Es en ese ejercicio postural tendente a la muerte cerebral en el que he observado, al menos, una tendencia al fin de la intimidad que empieza a rozar el esperpento. Ya no se puede leer ‘1984’ de Orwell con temor si se conocen Instagram o Tik Tok, donde todos parecemos convencidos de que tenemos que contar nuestra vida y transmitirla casi en directo. En ese vicio puede caer uno, con sus problemas, horteradas y aficiones, al punto de generar una vergüenza que, al ser ajena, apenas importa en estos tiempos donde la autoestima nos barre porque su exceso ha vencido a la duda o a la ignorancia. Yo mismo he sucumbido en las últimas semanas a subir ‘stories’, que ni sabía.
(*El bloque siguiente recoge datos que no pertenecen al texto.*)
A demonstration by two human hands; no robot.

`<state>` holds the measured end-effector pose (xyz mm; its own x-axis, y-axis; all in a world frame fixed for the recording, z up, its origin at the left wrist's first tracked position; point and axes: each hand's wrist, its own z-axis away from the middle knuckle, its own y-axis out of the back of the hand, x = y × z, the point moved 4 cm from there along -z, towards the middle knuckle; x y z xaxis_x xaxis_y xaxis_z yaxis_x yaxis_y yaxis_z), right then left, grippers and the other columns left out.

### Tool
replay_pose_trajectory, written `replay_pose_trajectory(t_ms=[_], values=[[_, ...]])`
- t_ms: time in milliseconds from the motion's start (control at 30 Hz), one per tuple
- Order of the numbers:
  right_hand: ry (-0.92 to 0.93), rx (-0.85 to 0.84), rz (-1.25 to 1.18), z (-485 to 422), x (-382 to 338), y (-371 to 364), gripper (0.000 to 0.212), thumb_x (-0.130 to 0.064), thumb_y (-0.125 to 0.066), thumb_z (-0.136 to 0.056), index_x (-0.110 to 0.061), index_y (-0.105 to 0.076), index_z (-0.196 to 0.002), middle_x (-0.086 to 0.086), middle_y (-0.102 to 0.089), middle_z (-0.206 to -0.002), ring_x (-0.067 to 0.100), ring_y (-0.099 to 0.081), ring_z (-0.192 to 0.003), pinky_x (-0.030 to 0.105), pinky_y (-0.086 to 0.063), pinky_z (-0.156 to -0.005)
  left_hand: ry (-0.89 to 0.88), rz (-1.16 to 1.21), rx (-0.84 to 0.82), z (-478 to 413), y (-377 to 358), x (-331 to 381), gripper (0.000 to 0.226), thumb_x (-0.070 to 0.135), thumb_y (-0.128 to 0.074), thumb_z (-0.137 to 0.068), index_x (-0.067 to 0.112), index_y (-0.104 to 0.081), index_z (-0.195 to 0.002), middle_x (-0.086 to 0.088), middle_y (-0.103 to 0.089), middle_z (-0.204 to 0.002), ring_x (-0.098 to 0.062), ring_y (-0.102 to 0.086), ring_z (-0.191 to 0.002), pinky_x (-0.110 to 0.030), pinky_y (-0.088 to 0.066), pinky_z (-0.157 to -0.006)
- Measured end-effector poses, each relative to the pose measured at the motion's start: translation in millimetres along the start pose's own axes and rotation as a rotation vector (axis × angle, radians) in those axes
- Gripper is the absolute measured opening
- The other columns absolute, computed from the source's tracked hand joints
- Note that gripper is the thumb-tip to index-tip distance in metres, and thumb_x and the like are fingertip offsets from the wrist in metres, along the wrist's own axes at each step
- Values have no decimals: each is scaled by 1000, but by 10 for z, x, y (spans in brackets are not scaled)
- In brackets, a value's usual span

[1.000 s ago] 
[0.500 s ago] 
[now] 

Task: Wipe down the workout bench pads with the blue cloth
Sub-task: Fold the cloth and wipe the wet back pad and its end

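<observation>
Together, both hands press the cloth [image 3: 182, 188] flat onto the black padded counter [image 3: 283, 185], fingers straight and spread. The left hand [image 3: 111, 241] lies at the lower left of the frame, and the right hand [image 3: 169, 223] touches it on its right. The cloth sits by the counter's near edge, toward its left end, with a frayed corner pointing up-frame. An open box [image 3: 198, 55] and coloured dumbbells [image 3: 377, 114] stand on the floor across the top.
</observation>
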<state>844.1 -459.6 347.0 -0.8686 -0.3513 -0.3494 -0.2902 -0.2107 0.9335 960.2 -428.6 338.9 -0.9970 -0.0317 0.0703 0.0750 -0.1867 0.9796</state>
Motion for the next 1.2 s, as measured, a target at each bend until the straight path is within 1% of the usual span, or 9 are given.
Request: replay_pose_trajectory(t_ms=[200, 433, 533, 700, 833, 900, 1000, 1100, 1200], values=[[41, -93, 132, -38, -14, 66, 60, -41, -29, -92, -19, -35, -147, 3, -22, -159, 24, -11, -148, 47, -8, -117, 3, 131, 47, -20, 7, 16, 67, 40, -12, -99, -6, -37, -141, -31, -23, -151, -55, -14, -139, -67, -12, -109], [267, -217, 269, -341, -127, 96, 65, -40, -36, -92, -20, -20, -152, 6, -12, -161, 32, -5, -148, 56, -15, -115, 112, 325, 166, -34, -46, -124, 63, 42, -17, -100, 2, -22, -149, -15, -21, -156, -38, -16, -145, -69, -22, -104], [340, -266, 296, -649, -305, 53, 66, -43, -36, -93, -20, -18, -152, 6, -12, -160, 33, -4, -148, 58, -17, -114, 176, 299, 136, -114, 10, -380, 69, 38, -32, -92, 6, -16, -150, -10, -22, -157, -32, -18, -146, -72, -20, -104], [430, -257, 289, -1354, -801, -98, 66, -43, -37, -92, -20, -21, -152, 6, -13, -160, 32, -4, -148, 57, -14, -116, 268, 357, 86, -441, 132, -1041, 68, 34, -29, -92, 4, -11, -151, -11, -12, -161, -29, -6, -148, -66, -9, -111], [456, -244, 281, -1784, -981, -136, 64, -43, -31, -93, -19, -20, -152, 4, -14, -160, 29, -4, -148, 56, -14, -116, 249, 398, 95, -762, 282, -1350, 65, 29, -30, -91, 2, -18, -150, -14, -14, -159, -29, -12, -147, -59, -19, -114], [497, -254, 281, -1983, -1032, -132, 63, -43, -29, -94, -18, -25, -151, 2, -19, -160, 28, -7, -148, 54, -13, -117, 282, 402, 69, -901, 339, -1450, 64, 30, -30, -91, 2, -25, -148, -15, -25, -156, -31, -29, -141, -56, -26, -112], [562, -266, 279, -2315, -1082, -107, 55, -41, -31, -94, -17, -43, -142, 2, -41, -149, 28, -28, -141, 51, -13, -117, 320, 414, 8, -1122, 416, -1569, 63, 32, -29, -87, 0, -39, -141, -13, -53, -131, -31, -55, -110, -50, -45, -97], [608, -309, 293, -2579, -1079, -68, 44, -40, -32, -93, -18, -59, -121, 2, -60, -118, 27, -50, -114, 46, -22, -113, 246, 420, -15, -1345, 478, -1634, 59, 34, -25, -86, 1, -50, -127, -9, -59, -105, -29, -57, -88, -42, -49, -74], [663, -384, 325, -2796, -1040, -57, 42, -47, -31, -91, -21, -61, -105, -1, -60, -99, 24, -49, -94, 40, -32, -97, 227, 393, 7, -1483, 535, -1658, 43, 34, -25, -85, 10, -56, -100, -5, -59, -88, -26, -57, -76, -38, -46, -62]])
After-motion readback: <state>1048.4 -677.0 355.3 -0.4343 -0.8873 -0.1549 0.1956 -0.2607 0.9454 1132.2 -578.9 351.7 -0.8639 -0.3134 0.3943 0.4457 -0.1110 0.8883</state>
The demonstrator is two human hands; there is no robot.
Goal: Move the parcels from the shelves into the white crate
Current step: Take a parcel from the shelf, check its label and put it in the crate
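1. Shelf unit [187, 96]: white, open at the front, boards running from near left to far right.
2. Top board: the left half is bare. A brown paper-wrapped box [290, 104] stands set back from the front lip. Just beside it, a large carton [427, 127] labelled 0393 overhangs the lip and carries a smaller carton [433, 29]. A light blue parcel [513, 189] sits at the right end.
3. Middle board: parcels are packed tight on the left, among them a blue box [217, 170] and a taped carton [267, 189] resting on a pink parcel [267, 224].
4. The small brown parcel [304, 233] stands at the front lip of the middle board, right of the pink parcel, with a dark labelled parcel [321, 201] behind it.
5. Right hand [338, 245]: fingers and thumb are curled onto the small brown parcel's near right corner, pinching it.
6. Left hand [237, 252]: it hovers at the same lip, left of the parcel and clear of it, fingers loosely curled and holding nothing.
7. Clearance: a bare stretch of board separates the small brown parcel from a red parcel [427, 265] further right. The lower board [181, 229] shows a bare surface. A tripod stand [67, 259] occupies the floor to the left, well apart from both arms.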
Y admito cierto morbo culpable cuando personas que creía desaparecidas del planeta cotillean lo que subo; lo que me autoriza a que yo les cotillee también (cada uno tiene su código ético), y a que rumie en mi voz interior críticas, juicios y prejuicios porque ‘semos’ así.

La versión de esta deriva que me preocupa no es por tanto que mis debilidades contribuyan al circo mundial de las pantallas, sino que la normalización de este exhibicionismo me arrebate mi derecho a la intimidad. Y digo esto porque en las últimas semanas he observado cierta tendencia de los familiares a grabar a ancianos terminales, seniles, ingresados… con el triste objetivo de viralizarse. La obscenidad de las escenas llega a tal punto, que he visto a nietos grabarse llorando, con una musiquita de fondo adecuada para el momento, mientras el yayo está apagándose en una cama de hospital. Abuelos, abuelas, enfermos, débiles arrebatados de su derecho a la privacidad por un entorno víctima y verdugo por responder a la curiosidad y al morbo. Una ‘moda’ que autoridades, sociedad, residencias, hospitales y empresas de redes sociales deberíamos perseguir para atarnos con dignidad al derecho a recogernos y a no ser producto para los sentimientos en venta de los usureros.